Work request => After finding the line with "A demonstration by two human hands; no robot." in the data below, set down exactly each line through the one with "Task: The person", inclusive, and stop there.

[[ Task inputs open ]]

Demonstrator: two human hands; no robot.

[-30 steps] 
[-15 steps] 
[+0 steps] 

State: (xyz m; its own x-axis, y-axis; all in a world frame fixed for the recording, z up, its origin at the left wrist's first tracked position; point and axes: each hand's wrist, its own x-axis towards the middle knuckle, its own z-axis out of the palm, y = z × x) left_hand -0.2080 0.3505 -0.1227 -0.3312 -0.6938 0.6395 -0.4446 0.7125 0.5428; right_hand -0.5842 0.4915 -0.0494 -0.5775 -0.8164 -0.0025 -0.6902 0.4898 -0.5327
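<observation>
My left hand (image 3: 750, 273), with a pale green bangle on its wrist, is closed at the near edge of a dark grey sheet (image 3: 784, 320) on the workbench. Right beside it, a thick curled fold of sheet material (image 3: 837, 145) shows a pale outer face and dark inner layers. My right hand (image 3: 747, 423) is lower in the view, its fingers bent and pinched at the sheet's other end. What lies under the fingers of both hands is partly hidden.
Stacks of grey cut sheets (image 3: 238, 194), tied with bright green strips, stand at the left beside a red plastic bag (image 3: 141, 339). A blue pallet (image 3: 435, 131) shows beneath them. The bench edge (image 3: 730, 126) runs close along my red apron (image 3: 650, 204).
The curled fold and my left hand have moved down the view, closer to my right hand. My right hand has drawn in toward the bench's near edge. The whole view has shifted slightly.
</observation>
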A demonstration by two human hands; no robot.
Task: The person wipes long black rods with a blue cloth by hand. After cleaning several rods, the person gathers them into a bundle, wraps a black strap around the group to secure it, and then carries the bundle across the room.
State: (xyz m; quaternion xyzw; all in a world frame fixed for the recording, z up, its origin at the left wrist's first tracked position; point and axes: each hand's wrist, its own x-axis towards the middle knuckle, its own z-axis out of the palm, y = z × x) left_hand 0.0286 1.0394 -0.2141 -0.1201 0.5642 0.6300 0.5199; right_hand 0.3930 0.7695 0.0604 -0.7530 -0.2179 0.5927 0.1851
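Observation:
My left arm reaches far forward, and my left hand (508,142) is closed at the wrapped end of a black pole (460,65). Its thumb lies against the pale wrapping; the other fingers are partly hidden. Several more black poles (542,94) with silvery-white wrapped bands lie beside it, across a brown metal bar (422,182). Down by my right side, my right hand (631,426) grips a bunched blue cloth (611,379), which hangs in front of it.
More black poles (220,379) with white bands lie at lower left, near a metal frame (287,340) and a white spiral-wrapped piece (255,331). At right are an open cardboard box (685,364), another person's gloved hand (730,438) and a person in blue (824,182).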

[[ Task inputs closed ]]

Finished exercise =>
A demonstration by two human hands; no robot.
Task: The person wipes long black rods with a blue cloth by hand. After cleaning several rods, the person gathers them into a bundle, wraps a black strap around the group to secure it, and then carries the bundle across the room.

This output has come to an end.